Princes Czartoryski Museum

Muzeum Ksiazat Czartoryskich; Muzeum Narodowe w Krakowie

The Princes Czartoryski Museum is not only a treasure house of works of art; it is also an institution of great significance to the history of European museology. This, the first museum to be opened to the public on the soil of Poland, although that soil was under the rule of the Partitions at the time, was forged and honed as a work of the Princes Czartoryski family during the 19th and 20th centuries. It began with the Temple of the Sybil, built in Puławy in 1801 by Princess Izabela and followed a few years later by the Gothic House. Together, they formed a sanctuary for Poland’s glorious past, a sanctuary contrived against the backdrop of prevailing history and holding mementos and relics of heroes and other illustrious personages. A romantic and patriotic concept of collections quite unique in Europe, it found expression in the vivid picturesqueness and mysteriousness of the exhibition.

In 1831, the threat of confiscation by the Russians which came hot on the heels of the November Uprising triggered what would become more than half a century of wanderings for the collections. The end to their exile was signalled by the gradual transfer of the museum to its current home, which began with the city of Krakow’s handing over the Arsenal building for that purpose in 1874(Krakow lay within the Austrian partition, which was rather more liberal than the Russian one, within which Puławy fell) and was finally completed in 1901. At that time, several neighbouring houses were converted to form the museum’s base and were fitted with specially designed furniture. What was then the Princes Czartoryski Scholarly Institution encompassed an enlarged collection, an archive and a library, in line with the ancient tradition of the musaeum as the seat of the Muses, guardians of the arts and sciences. Under the directorship of Marian Sokołowski, Poland’s first history-of-art university professor, the new exhibition, more artistic than sentimental and fitted and furnished thanks to Prince Władysław’s efforts, was generally based on systematic criteria.
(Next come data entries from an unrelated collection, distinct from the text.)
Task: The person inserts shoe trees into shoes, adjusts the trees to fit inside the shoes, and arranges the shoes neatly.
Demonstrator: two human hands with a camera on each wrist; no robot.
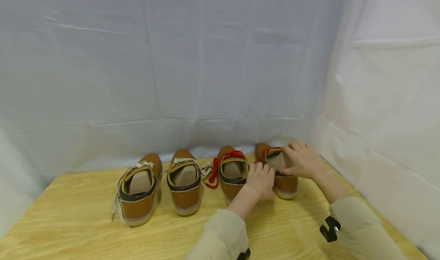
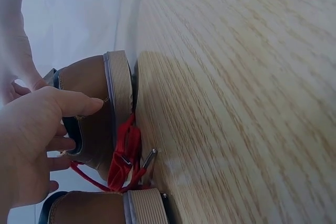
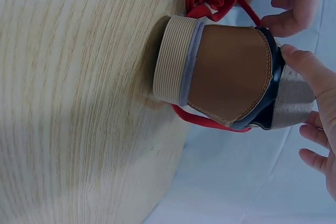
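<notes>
The rightmost brown shoe (image 1: 285,183), with red laces, sits with its heel toward me. A stiff grey insole (image 3: 294,100) stands up out of its heel opening. My right hand (image 1: 302,160) pinches this insole, thumb at the dark collar and fingers behind the insole. My left hand (image 1: 261,180) lies between this shoe and the neighbouring red-laced shoe (image 1: 231,187). Its fingers are spread and relaxed, with fingertips right at the collar of the rightmost shoe in the right wrist view. In the left wrist view the left thumb (image 2: 84,103) overlaps the shoe's side.
Two brown shoes with cream laces, one (image 1: 185,200) in the middle and one (image 1: 137,210) at the left, complete the row on the wooden table (image 1: 86,229). Red laces (image 2: 126,150) hang between the two right-hand shoes. White sheeting (image 1: 220,80) rises behind and at the right.
</notes>
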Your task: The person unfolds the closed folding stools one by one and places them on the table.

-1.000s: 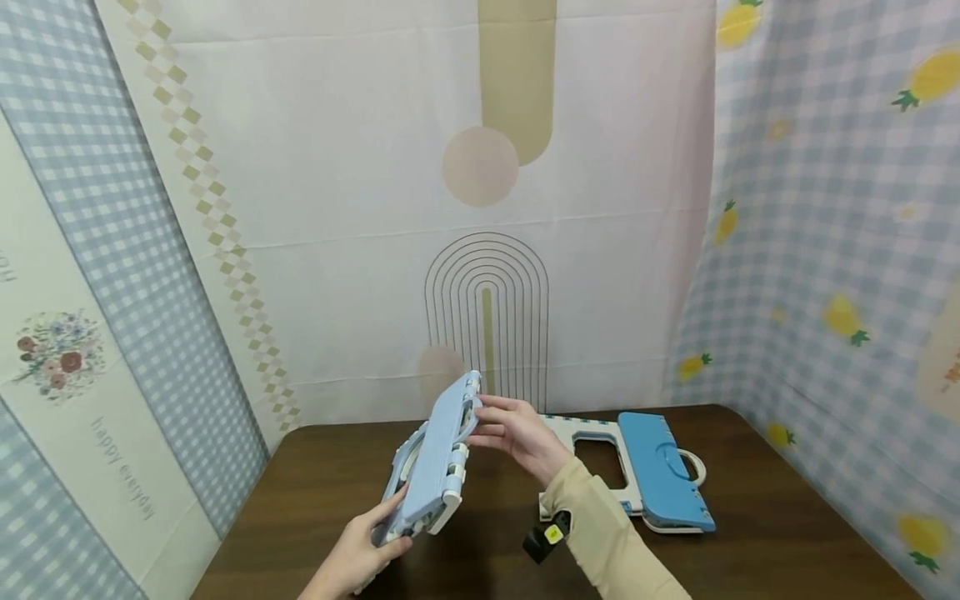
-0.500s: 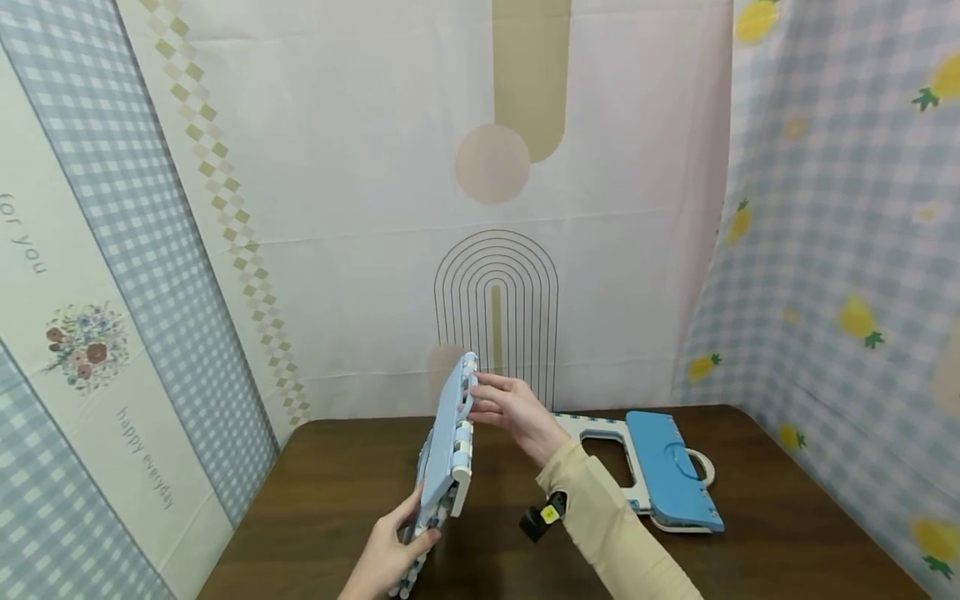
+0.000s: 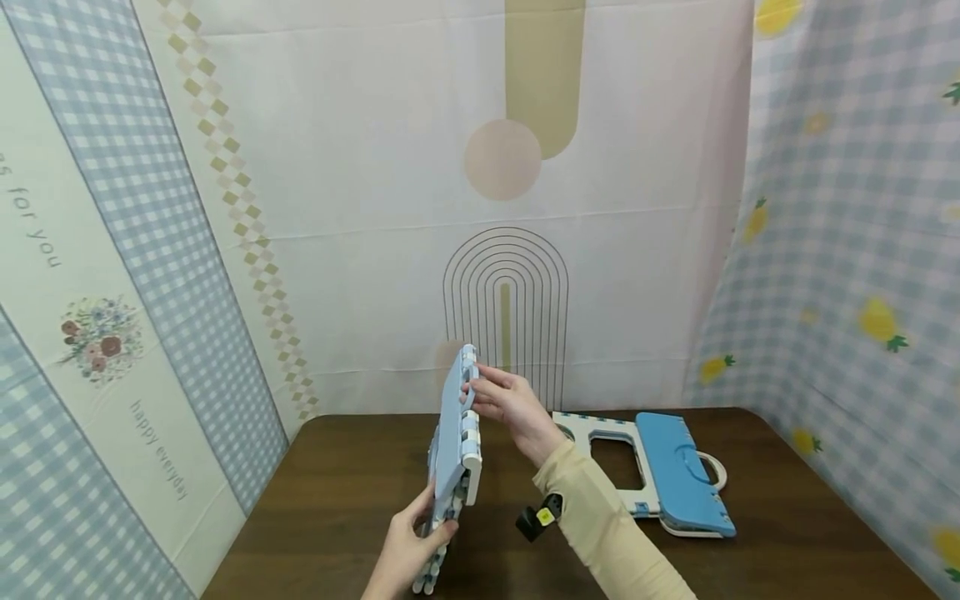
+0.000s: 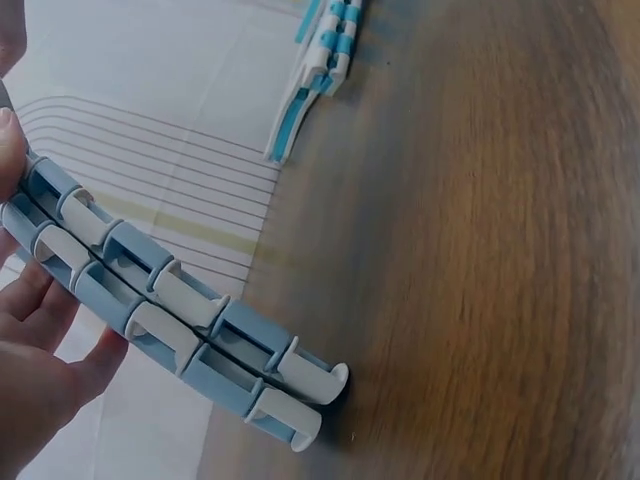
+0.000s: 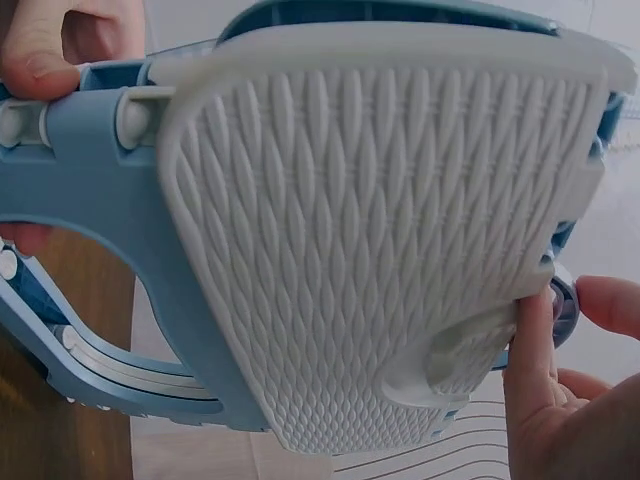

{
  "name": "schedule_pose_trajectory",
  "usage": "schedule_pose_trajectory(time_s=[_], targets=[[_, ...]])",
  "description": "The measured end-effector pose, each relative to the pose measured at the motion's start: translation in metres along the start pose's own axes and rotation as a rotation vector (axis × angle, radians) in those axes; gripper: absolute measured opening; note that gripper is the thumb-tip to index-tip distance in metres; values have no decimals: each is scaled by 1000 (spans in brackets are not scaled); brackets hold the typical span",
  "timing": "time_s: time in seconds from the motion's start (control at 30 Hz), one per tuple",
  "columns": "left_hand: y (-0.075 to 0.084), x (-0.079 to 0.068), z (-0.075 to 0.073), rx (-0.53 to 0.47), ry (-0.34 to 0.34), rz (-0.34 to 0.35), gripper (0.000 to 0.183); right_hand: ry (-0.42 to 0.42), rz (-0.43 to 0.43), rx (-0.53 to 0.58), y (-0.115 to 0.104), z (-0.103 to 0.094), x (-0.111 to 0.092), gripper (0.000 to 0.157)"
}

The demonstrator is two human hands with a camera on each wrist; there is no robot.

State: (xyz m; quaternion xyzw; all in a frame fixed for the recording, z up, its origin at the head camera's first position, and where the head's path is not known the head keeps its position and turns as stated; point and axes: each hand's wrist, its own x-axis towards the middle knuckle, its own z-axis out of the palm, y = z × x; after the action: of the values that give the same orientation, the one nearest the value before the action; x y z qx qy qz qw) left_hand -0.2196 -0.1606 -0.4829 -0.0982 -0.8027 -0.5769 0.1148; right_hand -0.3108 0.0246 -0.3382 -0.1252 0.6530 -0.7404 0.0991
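Observation:
A light blue and white plastic folding stool (image 3: pixel 450 425) is held steeply tilted over the table. My left hand (image 3: pixel 405 542) grips its lower side, thumb on the near edge and fingers behind. Up at the top edge, my right hand (image 3: pixel 517 412) holds the stool's small carry handle (image 3: pixel 471 390). In the right wrist view, a white woven-pattern panel (image 5: pixel 380 230) faces the camera, with a blue leg frame (image 5: pixel 190 270) beside it. Two rows of hinge knuckles (image 4: pixel 180 310) lie close together in the left wrist view, their end low over the table.
A second folding stool (image 3: pixel 682 475), brighter blue and white, lies flat on the right of the dark wooden table (image 3: pixel 345 500), its white handle (image 3: pixel 716 469) pointing right. Patterned cloth (image 3: pixel 360 167) hangs behind and along both sides.
The stool has swung more upright and its folded parts lie closer together. Both hands keep hold; the left has moved right and up. The head view has shifted slightly left.

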Motion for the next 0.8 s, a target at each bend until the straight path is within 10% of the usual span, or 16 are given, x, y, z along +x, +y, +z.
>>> schedule_pose_trajectory(time_s=[0.8], targets=[[-13, -12, -9, -147, 72, 23, 63, -58, -146, -57, 7, 39, -14, 63]])
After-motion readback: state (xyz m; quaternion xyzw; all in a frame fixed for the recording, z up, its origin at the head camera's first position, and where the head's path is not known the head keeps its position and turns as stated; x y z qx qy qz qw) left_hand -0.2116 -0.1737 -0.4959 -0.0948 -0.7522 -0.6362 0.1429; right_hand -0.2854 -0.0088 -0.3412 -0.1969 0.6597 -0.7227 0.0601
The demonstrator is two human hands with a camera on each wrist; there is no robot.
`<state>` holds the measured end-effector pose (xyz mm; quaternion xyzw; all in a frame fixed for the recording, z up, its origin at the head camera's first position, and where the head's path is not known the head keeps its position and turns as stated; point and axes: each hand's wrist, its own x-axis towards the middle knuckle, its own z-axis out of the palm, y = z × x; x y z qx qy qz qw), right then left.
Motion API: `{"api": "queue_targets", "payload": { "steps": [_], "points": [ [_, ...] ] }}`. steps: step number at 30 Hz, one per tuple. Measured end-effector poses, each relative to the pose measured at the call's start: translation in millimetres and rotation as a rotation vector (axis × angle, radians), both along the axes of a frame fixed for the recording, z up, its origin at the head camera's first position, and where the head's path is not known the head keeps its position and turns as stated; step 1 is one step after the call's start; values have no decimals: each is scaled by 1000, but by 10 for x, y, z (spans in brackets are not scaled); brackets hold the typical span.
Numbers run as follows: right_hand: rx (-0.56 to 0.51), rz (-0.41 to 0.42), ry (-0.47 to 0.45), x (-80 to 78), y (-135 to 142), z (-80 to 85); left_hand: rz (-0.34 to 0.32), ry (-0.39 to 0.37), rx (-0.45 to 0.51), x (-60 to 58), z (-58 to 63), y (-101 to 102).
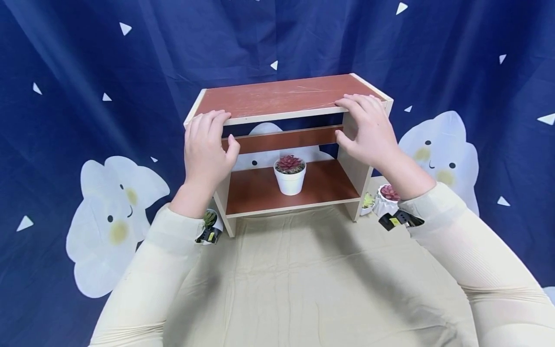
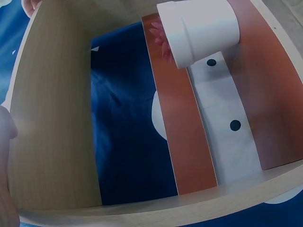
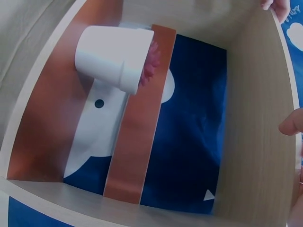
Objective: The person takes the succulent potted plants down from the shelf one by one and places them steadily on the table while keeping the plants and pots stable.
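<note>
A small wooden shelf (image 1: 277, 100) with a reddish-brown top and pale edges stands on the cloth-covered table. My left hand (image 1: 205, 149) rests its fingers on the front left part of the top board, thumb apart in front. At the front right corner, my right hand (image 1: 368, 127) lays its fingers over the same board, its thumb lower and spread. Between the hands, on the lower board, sits a white pot (image 1: 289, 182) with a red succulent (image 1: 290, 164). In the right wrist view my thumb (image 3: 292, 123) shows by the board's edge.
A potted green succulent (image 1: 210, 219) stands left of the shelf, partly behind the left wrist. At the right are a small yellow-green plant (image 1: 368, 201) and a red succulent (image 1: 389, 193) in a white pot. A dark blue curtain (image 1: 277, 38) hangs behind; beige cloth (image 1: 299, 279) covers the table.
</note>
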<state>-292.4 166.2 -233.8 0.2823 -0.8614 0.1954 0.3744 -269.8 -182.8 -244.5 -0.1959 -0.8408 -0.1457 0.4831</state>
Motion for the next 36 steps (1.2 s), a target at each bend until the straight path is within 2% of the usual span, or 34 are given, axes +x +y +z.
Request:
{"api": "queue_targets", "payload": {
  "steps": [7,13,18,36],
  "points": [
    [-10,15,11,-6,21,-18,3,-16,-4,8,6,10],
    [-19,31,-31,11,36,23,5,-9,-2,-6,8,3],
    [-21,25,-67,34,37,46,8,-13,-3,-9,3,3],
    [-24,16,-77,93,34,59,17,-21,-9,-16,-8,-10]
  ]
}}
During the communist era of the People's Republic of Poland, a library building was erected for the Czartoryski Museum, which had by then become a department of the National Museum in Krakow, and, between 1982 and 1993, a new permanent exhibition was set up. Some of the rooms reflected the patriotic tradition of Puławy, whilst, in others, the art collections were arranged in accordance with systematic criteria.

In the same way, the present-day exhibition echoes the museum's great traditions; the historical and patriotic ‘Puławy concept’ can be seen in the courtyard and on the first floor, as can the artistic and systematic ‘Krakow concept’ on the second floor, together with the palace's historical interior, which was extended to incorporate several new exhibition rooms during recent modernisation work. Choosing to set out from the first floor rather than the second will take you to an exhibition based on the glories of Poland’s past, inviting you to begin by immersing yourself in the most ancient period of the museum’s history, the Puławy era. On the other hand, the artistic exhibition on the second floor, reached via two flights of stairs, can be viewed in line with individual preference, in other words, just like many an art museum the world over.

The interior décor retains the atmosphere of a private collection in bygone times, making use of showcases that have survived the ravages of historical events, as well as other furnishings, and reflecting the arrangement customary in the late 19th century, whereby works were displayed in close proximity to one another. However, objects of particular significance, lost amidst a multitude of less important items in the former exhibition, are now displayed to their full advantage. The exhibition of the entirely new sections, such as the prints and manuscript room, or the display of Oriental art, is scholarly and systematic in nature, making no avoidance of modern forms.

Gallery of European Painting in The Princes Czartoryski Museum is now closed for refurbishment until further notice.